Prior to becoming a drycleaner, Kermit quite literally logged in hundreds of thousands of miles in the air. His various jobs over the years often required him to travel all over the country and beyond on a variety of commercial airlines.
During all of those flights, he was often intrigued by flying, a feeling he initially felt when he was a boy. The underlying irony here is that Kermit is very afraid of heights.
“I hate shaky ladders,” he said. “I will not stand on roofs. I have no desire to feel unsupported in the air.”
With that in mind, it is probably odd that his wife, Caroline, gave him a certificate for a discovery flight on their 20th wedding anniversary. The experience convinced him to take flying lessons a little over four years ago, and, in May of 2002, he bought his own Cessna 182 Turbo.

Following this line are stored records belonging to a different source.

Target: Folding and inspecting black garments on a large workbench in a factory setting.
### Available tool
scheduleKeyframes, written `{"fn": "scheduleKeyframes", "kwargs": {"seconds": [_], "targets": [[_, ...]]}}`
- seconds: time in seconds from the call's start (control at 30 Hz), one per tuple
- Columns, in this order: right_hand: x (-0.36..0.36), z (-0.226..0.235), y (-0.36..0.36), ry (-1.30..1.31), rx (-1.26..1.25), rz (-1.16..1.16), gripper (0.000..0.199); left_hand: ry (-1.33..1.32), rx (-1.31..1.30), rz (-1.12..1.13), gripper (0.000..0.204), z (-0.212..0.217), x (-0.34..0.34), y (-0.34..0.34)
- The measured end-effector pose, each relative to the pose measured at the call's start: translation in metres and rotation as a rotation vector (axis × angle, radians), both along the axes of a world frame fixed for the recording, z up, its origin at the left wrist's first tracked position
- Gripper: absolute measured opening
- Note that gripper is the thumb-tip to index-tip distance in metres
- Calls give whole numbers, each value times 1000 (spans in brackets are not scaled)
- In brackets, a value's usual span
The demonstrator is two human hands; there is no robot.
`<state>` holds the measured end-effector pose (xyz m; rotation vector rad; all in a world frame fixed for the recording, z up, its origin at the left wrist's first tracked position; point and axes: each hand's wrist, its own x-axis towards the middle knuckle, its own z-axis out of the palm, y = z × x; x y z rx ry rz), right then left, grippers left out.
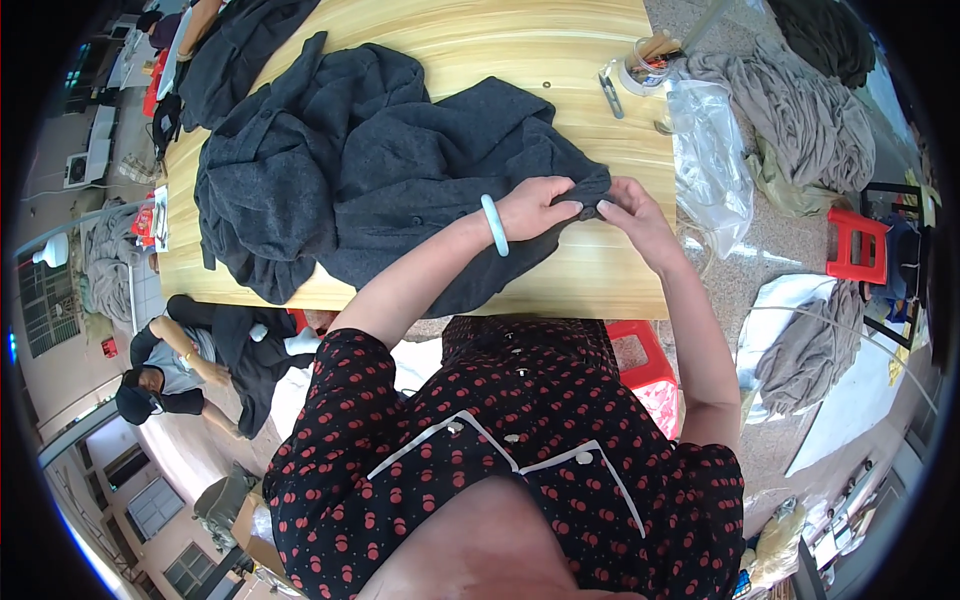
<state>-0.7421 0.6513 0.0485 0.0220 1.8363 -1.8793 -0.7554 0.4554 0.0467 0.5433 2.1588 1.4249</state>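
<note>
A red-dotted black blouse with white piping (510,450) was worn by the person, nearest the camera. Beyond it, the left hand (535,208), with a pale green bangle (494,224) at its wrist, was closed on the corner of a dark grey woollen coat (380,170). The right hand (632,215) was pinched on that same corner, just beside the left. The coat was spread, rumpled, over a light wooden table (560,60). A clear plastic bag (708,160) was draped over the table's right edge. Farther off, a roll of tape (632,76) was seen near the far corner.
</note>
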Motion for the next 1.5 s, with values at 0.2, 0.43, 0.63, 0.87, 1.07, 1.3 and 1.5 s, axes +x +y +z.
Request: {"fn": "scheduleKeyframes", "kwargs": {"seconds": [0.2,0.43,0.63,0.87,1.07,1.3,1.5], "targets": [[1,-15,9,-110,14,142,16,512,-39,288,15,-4,23,10],[10,34,5,-64,-42,263,20,385,49,376,13,14,54,5],[4,59,1,-28,-170,296,25,529,57,422,15,22,71,-35],[3,72,-19,6,-375,208,32,377,250,292,12,44,71,-32],[10,73,-25,55,-318,154,30,263,441,284,6,68,53,-31],[24,76,-33,95,-340,12,24,84,494,163,15,70,55,-38],[19,61,-15,145,-536,-11,31,274,295,-147,34,41,55,-80]]}}
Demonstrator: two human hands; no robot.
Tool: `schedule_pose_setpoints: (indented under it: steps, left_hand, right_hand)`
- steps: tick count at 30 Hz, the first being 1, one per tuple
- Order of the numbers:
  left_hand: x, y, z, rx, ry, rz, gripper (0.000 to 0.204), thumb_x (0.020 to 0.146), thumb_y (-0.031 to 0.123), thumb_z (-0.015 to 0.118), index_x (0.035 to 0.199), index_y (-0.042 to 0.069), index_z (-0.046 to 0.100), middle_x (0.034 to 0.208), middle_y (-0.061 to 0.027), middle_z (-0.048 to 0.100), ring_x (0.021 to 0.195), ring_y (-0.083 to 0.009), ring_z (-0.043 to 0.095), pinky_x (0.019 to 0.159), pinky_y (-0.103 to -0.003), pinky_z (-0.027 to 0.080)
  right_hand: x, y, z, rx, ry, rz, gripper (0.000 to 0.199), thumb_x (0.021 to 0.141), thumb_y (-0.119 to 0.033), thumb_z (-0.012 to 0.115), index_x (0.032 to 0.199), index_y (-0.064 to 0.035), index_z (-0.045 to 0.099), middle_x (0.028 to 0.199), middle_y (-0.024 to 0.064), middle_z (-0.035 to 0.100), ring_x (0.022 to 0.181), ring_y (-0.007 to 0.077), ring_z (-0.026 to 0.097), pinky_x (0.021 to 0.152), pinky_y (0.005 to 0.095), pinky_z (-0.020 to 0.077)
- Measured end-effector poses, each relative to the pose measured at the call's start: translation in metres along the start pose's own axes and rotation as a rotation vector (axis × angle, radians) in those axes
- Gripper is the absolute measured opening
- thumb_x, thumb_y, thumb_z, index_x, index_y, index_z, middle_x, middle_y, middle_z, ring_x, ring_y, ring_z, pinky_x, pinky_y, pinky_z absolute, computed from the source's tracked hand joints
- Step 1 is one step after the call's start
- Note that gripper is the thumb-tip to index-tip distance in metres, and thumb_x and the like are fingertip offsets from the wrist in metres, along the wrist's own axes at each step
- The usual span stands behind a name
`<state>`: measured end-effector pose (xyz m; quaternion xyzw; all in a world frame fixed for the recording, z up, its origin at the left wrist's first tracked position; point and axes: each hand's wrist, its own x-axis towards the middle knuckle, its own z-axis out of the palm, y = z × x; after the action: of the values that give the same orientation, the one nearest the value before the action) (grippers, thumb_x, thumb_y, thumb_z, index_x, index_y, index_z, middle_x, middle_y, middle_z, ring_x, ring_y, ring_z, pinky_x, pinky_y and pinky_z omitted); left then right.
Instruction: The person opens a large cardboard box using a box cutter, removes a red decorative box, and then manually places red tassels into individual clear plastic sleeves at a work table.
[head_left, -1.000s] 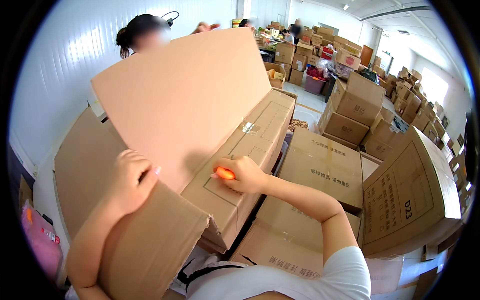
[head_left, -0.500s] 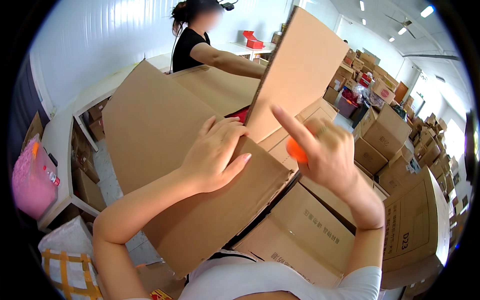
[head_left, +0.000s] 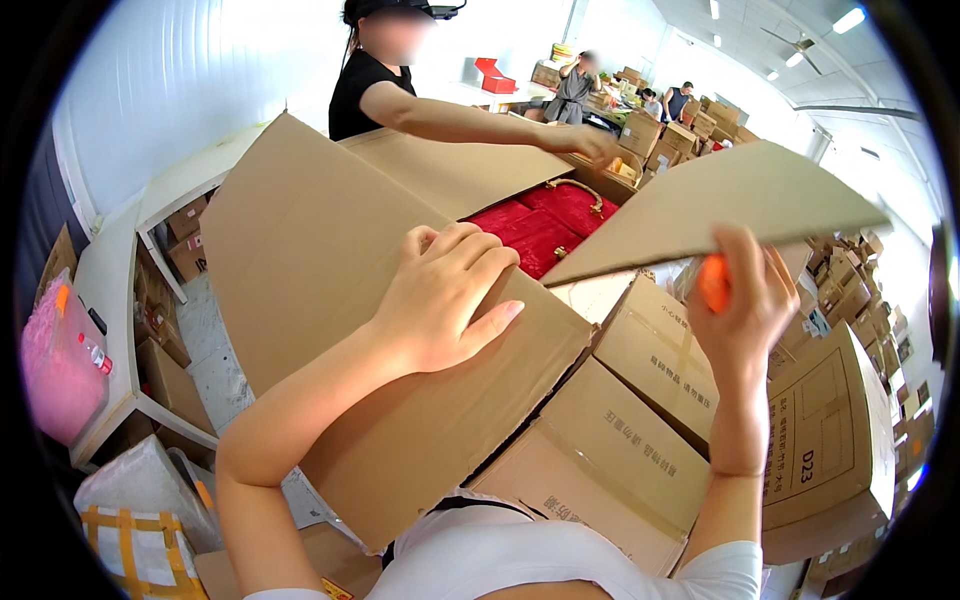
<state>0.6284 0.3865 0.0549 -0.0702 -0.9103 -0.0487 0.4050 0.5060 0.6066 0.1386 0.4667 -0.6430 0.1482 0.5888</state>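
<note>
Fingers of the right hand [head_left: 745, 300] clench an orange cutter [head_left: 714, 282] while pushing up one flap [head_left: 720, 200]. The left hand [head_left: 440, 295], released and flat, presses the other flap [head_left: 330, 260] down, so the red padded items [head_left: 540, 225] inside the big carton show.

matt brown cardboard box [head_left: 330, 260] flaps, red velvety cloth [head_left: 540, 230] inside.
</note>
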Motion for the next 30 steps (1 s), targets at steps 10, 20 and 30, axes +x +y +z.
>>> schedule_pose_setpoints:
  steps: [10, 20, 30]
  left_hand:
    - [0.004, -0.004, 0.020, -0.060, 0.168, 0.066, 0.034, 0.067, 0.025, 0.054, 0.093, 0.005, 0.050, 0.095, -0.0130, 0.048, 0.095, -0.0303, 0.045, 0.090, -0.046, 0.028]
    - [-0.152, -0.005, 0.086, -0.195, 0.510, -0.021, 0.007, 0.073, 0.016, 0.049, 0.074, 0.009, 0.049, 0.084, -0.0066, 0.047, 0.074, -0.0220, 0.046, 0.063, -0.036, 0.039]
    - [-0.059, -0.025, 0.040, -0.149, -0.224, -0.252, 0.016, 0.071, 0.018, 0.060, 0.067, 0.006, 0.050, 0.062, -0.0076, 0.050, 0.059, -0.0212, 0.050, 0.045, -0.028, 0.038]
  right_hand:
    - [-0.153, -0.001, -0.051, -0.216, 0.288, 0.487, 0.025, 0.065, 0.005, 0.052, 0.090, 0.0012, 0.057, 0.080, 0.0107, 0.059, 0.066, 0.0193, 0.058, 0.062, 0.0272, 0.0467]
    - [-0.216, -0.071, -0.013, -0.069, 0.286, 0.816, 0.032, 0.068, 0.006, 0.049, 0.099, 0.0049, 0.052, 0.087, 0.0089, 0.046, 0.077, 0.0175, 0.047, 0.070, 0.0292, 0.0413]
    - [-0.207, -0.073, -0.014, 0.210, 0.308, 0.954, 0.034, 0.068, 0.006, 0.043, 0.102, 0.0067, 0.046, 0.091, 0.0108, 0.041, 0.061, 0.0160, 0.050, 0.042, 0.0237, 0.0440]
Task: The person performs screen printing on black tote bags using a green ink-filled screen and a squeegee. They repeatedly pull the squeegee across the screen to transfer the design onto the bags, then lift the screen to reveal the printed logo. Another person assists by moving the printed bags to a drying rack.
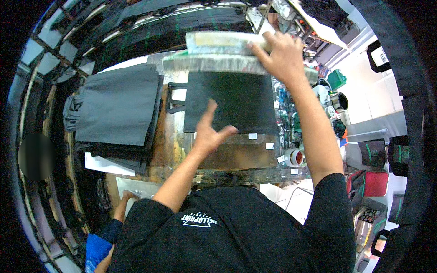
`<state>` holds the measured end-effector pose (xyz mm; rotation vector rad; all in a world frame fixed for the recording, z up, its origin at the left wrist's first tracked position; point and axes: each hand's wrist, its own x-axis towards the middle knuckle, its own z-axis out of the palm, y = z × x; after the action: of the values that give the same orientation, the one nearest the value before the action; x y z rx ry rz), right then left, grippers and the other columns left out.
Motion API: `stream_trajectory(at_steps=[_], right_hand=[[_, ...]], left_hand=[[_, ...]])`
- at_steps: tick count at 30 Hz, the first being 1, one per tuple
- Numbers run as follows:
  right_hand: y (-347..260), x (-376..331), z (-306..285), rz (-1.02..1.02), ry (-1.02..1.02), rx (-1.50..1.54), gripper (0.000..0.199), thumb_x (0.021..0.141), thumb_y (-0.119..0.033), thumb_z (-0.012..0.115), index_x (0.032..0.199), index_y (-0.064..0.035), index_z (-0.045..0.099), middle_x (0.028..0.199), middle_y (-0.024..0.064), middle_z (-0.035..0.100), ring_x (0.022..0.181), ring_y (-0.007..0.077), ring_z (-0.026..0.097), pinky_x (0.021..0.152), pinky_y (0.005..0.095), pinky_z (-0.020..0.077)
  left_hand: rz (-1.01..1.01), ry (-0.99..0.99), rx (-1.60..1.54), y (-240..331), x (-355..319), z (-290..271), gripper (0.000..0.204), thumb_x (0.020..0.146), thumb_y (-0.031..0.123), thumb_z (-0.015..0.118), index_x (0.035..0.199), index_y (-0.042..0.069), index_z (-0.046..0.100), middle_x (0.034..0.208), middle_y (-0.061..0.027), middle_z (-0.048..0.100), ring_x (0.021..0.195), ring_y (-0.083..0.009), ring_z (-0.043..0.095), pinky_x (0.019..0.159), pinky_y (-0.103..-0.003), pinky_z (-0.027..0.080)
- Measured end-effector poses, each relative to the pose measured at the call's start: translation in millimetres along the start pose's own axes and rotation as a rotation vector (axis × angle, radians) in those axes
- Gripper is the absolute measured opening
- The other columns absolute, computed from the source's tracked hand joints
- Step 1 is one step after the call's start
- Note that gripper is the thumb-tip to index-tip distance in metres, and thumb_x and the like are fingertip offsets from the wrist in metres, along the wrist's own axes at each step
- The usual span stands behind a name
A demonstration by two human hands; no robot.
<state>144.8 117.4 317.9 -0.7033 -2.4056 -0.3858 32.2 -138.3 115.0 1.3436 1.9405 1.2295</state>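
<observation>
At the far side of the table a pale, paint-stained screen-printing frame (214, 63) stands raised, seen nearly edge-on and blurred. My right hand (282, 54) is closed on its upper right part, thumb over a pale bar (218, 43) along the top; whether that bar is separate I cannot tell. Beneath lies a black cloth bag (236, 95), flat, with its handles (176, 98) toward the left. Over the bag's lower left part my left hand (211, 134) is held open, fingers stretched out and holding nothing.
A thick stack of dark bags (116, 104) fills the table's left. Pots and an ink-stained tub (297, 157) stand along the right edge. Another person's blue clothing (96, 250) and arm show at lower left. Dark bags (373, 152) hang at the right.
</observation>
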Motion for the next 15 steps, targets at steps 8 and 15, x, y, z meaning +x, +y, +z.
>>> stream_trajectory(at_steps=[8, 15], right_hand=[[-34.0, -160.9, 43.1, -0.008, -0.507, 0.085, 0.059, 0.078, -0.025, 0.085, 0.128, -0.0148, 0.056, 0.114, 0.0082, 0.061, 0.113, 0.0297, 0.059, 0.094, 0.0527, 0.0410], [-34.8, -178.4, 64.6, 0.090, -0.619, 0.244, 0.058, 0.077, -0.023, 0.086, 0.126, -0.0147, 0.056, 0.112, 0.0094, 0.061, 0.112, 0.0312, 0.058, 0.093, 0.0547, 0.0391]], left_hand=[[-0.613, 0.158, -1.343, 5.0, -50.6, -41.0, 0.136, 0.082, 0.095, 0.043, 0.163, 0.005, -0.019, 0.171, -0.0295, -0.007, 0.156, -0.0542, 0.012, 0.124, -0.058, 0.030], [-0.830, 0.196, -1.198, -70.5, -70.7, -1.8, 0.126, 0.086, 0.096, 0.032, 0.165, 0.003, 0.005, 0.161, -0.0321, 0.030, 0.143, -0.0486, 0.044, 0.118, -0.053, 0.041]])
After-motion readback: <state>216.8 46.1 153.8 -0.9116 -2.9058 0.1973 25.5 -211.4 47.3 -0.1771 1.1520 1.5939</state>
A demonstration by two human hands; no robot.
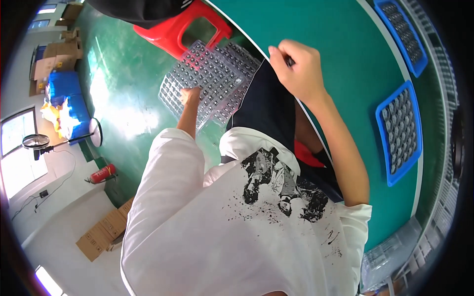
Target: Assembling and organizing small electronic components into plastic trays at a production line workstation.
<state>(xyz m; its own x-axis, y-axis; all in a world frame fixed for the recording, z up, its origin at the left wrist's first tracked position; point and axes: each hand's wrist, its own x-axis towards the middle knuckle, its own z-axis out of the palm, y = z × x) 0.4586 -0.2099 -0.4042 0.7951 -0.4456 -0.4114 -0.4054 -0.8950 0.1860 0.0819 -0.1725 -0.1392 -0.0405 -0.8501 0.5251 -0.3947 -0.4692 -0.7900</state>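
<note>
Low on my left, my left hand [190, 94] is over a clear plastic blister tray [217, 74] filled with rows of small dark metallic parts. Its fingers are curled together at the tray's surface, and what they hold, if anything, is hidden. Beneath and to the right lies another such tray [242, 54]. Above the green table [340, 29], my right hand [298, 64] is closed in a fist around a small black part [290, 61]. Only a bit of that part shows between the fingers, so its kind is unclear.
Two blue trays of round metallic parts, a near one [401, 133] and a far one [402, 37], lie along the table's right side. A red plastic stool [170, 34] stands beyond the clear trays. Cardboard boxes [106, 229] and a fire extinguisher [102, 173] are at the left.
</note>
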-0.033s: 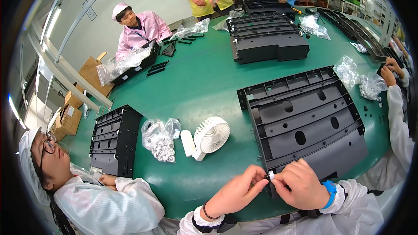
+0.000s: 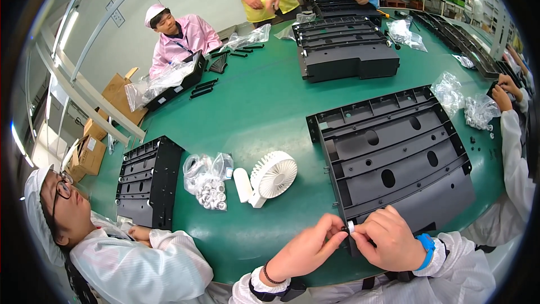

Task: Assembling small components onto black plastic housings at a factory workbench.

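Note:
A black slotted panel (image 2: pixel 402 155) with raised ribs and oval holes lies on the green table in front of me. At its near left corner, my right hand (image 2: pixel 389 240) pinches a small white roller (image 2: pixel 351 227) against the side edge. My left hand (image 2: pixel 308 246) meets it from the left, thumb and forefinger closed on a small black piece (image 2: pixel 343 228), possibly a screw or pin. Fingers hide most of both parts. Left of the panel stands a white handheld fan (image 2: pixel 274 175), and beside that is a clear bag of white rollers (image 2: pixel 212 191).
A smaller black frame (image 2: pixel 138 186) stands at left near a seated co-worker (image 2: pixel 140 259). Another black frame (image 2: pixel 349 50) is at the far side. Bags of white parts (image 2: pixel 480 111) lie right of my panel. A black bin (image 2: pixel 177 87) sits far left.
At the far side, the people in yellow and blue have shifted slightly left. My hands and the parts in them look unmoved.

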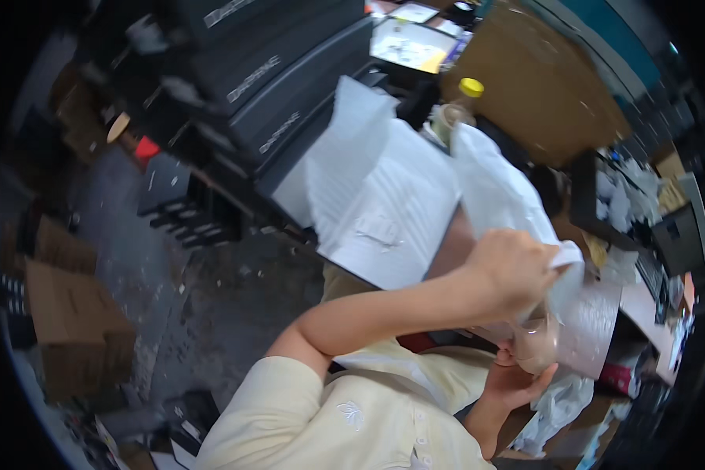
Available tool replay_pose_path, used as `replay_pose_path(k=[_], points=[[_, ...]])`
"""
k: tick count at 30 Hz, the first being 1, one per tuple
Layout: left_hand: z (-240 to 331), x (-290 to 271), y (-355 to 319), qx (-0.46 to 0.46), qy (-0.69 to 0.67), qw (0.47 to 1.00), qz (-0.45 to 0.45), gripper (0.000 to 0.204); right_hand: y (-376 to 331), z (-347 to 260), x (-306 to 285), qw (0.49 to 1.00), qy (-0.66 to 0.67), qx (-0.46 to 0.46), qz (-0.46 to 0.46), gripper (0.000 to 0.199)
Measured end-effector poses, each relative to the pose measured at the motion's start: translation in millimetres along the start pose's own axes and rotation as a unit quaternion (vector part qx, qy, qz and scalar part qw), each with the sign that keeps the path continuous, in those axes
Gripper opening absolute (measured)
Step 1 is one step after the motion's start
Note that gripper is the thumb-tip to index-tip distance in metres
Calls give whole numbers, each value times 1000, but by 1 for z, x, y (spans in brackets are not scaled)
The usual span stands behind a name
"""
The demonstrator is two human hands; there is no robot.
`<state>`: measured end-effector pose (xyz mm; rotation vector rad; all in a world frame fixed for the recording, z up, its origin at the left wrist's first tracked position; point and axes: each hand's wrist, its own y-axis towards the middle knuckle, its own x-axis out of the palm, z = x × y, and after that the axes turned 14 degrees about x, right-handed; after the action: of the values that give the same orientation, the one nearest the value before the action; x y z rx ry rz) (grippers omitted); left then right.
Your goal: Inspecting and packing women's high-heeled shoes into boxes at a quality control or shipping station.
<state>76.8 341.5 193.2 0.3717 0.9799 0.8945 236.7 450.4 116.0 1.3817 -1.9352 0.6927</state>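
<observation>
My left hand (517, 270) reaches across my body and is closed on a crumpled white wrapping sheet (500, 176), whose end sticks out past the fingers. Lower down, my right hand (517, 381) grips a rounded, glossy beige shoe (536, 346), close below the left hand. Part of the shoe is hidden, so its full shape does not show. Left of the hands, a white padded sheet (403, 207) lies spread over the table edge, with a thinner translucent sheet (348, 145) standing up from it. A pinkish surface (591, 325) lies beyond the shoe.
Black shoe boxes (290, 102) are stacked at the upper left. A bottle with a yellow cap (470, 88) stands behind the sheets, near a large brown cardboard piece (536, 86). Clear plastic wrap (556, 415) hangs at the lower right. Cardboard boxes (70, 305) sit on the floor at left.
</observation>
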Motion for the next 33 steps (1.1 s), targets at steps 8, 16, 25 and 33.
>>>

To overcome his fear of heights, he tries to be a “smart pilot” and only fly in weather conditions that he knows he is capable of handling.
“I get up anywhere from once to three times a week. I now fly to all of the meetings I go to,” he said. “I can go to the meetings and get home faster than the other guys who do it commercially because I don’t have any layovers or have to go through security screens or wait for baggage claim.”
Of course, it’s also one more way for him to escape and enjoy the great outdoors a little more.
“I’m comfortable in my airplane,” he added. “To me, it’s very liberating. It’s the ultimate freedom.”